A detailed explanation of the DFL framework and its parts and their functions has been upstreamed in the Linux Kernel documentation at dfl.html. Here you can find an overview of the DFL linked list structure, a breakdown of DFHv0 and DFHv1 header layouts, and introduction to the FPGA Management Engine (FME), FIU-Ports, Partial Reconfiguration, virtualization using SR-IOV, device enumeration, performance counters, interrupt support, and more. This is considered required reading before moving forward as terms and concepts will be used through the rest of the document.
There are different flavors of the DFL framework currently on offer on GitHub - an explanation of their purpose and branch structure can be found on the linux-dfl GitHub wiki pages.
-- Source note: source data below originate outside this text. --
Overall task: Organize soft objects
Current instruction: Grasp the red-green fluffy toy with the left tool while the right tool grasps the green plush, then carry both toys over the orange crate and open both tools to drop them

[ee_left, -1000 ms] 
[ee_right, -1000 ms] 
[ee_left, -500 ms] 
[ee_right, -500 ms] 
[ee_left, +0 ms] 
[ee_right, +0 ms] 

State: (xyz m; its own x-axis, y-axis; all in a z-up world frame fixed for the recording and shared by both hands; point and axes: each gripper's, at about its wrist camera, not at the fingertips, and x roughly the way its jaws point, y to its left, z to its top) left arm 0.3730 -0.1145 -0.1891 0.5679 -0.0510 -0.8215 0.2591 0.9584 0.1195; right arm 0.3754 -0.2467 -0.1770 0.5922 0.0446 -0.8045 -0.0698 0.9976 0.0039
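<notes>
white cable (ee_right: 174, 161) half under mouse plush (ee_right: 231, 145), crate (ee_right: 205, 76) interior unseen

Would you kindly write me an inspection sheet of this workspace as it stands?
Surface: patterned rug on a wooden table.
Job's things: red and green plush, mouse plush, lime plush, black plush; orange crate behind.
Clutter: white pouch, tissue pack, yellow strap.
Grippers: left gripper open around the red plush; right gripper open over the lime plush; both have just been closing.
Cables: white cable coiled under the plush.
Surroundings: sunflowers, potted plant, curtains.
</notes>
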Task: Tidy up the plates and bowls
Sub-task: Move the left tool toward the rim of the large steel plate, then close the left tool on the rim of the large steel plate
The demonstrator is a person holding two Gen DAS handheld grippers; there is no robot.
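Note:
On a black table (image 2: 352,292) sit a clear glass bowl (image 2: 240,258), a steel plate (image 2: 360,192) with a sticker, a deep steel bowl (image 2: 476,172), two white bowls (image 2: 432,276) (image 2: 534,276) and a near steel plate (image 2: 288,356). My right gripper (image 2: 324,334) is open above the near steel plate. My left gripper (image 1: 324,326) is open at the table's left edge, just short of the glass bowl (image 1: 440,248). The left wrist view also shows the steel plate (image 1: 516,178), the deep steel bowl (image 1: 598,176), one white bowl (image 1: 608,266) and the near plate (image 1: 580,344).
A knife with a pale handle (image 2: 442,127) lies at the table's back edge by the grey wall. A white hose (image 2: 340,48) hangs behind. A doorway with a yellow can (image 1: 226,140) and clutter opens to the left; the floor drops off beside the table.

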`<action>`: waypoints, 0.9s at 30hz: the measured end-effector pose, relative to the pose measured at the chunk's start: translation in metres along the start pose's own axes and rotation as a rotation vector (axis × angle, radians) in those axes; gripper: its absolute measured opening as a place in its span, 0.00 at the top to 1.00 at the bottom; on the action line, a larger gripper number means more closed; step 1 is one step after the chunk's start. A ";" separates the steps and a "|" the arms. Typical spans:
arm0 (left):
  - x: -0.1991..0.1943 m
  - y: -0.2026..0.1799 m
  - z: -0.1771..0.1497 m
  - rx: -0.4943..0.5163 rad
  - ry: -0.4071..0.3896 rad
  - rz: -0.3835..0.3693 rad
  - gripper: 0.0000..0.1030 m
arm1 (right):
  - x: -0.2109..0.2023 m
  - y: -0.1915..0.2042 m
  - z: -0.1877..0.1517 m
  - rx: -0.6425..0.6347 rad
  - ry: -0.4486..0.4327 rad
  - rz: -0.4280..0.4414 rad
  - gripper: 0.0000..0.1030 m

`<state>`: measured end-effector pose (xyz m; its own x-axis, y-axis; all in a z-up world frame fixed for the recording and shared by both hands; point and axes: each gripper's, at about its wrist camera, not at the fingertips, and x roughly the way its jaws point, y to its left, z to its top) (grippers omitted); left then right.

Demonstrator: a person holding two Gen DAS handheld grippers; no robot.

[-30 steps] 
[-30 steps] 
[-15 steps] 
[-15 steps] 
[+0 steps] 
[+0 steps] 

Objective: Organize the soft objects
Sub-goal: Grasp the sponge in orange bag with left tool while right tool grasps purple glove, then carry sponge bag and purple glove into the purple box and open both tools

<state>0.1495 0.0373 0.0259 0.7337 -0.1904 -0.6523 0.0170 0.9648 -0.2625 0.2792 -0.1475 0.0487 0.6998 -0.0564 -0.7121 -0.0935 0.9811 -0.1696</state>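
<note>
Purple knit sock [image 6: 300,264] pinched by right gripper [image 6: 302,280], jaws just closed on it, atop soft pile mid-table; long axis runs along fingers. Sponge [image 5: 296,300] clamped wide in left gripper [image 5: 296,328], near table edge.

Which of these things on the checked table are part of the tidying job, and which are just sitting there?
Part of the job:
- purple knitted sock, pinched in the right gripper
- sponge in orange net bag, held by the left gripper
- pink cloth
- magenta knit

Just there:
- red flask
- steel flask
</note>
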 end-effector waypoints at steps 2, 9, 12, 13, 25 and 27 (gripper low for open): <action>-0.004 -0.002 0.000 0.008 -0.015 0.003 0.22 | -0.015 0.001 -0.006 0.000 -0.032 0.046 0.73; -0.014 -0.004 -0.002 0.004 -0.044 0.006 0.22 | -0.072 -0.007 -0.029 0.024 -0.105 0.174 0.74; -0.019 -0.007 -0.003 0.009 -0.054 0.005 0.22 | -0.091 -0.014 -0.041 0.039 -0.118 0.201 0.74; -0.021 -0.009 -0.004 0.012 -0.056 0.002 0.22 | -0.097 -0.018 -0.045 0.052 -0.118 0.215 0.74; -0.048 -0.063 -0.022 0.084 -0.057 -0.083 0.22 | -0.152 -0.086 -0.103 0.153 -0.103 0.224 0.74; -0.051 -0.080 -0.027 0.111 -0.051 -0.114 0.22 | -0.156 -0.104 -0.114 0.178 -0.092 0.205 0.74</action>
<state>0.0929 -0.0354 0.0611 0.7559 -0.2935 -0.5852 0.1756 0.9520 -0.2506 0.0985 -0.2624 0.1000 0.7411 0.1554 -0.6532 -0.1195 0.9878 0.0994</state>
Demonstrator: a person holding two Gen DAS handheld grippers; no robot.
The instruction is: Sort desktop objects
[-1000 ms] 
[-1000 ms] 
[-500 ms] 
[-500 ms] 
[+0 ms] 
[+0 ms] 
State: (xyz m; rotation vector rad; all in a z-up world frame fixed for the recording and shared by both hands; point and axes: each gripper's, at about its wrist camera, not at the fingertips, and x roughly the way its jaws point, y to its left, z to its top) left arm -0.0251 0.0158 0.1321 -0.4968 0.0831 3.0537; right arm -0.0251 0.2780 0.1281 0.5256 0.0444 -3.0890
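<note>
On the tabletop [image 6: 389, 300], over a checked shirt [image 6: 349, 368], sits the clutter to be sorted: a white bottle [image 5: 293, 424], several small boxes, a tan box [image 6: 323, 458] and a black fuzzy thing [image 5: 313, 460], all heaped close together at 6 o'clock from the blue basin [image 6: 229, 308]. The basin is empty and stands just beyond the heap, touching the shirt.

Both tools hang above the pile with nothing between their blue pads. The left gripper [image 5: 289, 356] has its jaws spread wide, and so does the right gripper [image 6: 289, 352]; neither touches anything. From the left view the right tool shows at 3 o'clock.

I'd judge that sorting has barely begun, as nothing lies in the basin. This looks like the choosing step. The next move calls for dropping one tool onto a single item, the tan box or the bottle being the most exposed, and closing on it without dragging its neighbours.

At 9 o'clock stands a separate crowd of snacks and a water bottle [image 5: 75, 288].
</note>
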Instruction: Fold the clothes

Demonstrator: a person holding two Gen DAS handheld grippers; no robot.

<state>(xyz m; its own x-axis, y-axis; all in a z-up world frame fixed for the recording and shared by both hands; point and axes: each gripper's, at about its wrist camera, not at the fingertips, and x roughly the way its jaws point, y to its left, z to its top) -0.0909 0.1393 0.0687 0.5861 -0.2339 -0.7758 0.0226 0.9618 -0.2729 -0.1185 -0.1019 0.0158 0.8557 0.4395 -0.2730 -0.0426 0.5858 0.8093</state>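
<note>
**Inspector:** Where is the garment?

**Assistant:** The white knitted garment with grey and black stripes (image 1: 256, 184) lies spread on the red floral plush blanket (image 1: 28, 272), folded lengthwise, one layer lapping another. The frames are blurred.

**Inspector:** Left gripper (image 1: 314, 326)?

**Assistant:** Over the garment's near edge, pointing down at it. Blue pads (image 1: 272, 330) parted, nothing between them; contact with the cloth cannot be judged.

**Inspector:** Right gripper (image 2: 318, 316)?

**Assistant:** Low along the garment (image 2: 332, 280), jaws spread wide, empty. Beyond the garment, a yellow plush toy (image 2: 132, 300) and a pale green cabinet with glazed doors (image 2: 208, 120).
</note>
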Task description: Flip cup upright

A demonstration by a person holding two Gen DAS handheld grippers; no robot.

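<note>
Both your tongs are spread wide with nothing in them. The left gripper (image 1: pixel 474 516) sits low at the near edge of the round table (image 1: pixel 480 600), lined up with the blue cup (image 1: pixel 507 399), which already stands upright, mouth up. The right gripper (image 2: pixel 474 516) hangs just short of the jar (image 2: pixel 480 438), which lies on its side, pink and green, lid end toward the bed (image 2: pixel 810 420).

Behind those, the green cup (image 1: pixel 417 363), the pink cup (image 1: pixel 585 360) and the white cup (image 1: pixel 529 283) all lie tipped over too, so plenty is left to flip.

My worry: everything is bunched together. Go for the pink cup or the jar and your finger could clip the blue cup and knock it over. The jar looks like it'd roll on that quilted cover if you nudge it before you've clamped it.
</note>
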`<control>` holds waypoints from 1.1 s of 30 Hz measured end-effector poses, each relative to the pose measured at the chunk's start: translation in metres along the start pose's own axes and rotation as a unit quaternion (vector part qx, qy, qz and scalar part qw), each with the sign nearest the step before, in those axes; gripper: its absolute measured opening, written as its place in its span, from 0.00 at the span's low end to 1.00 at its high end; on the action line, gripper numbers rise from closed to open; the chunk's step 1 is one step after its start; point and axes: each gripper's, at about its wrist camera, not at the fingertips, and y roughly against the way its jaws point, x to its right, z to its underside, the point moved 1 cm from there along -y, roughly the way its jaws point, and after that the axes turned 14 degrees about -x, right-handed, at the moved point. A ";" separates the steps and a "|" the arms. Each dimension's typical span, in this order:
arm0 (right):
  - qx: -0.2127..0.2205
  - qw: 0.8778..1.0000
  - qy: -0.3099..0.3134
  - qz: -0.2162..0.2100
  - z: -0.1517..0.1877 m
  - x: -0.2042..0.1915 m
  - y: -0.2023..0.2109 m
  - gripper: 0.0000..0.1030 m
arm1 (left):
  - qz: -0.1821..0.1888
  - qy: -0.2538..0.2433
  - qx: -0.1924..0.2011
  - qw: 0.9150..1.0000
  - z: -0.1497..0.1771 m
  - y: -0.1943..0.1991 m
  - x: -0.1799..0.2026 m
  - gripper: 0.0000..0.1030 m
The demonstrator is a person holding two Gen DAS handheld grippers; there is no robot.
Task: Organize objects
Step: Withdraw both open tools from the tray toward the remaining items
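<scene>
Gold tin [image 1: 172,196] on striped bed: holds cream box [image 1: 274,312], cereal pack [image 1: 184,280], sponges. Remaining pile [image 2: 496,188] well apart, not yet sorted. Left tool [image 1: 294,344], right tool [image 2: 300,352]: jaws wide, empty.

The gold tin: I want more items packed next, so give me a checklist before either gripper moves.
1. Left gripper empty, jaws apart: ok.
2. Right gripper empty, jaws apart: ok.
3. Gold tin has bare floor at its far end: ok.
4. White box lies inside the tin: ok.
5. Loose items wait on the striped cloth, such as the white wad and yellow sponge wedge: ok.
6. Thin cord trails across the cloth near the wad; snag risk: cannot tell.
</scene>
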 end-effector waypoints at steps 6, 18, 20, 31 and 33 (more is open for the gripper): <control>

If you wish to build existing DFL offerings from source, these steps are provided in the Software Installation Guide: Open FPGA Stack for PCIe Attach.
The examples shown in this document are referencing values from the DFL implementation of a Virtual UART 8250_dfl.c, which demonstrates a minimal level implementation of a UART driver which plugs into the DFL framework. You may also find it helpful to review spi-altera-dfl.c, which similarly glues existing kernel SPI logic together with the DFL framework.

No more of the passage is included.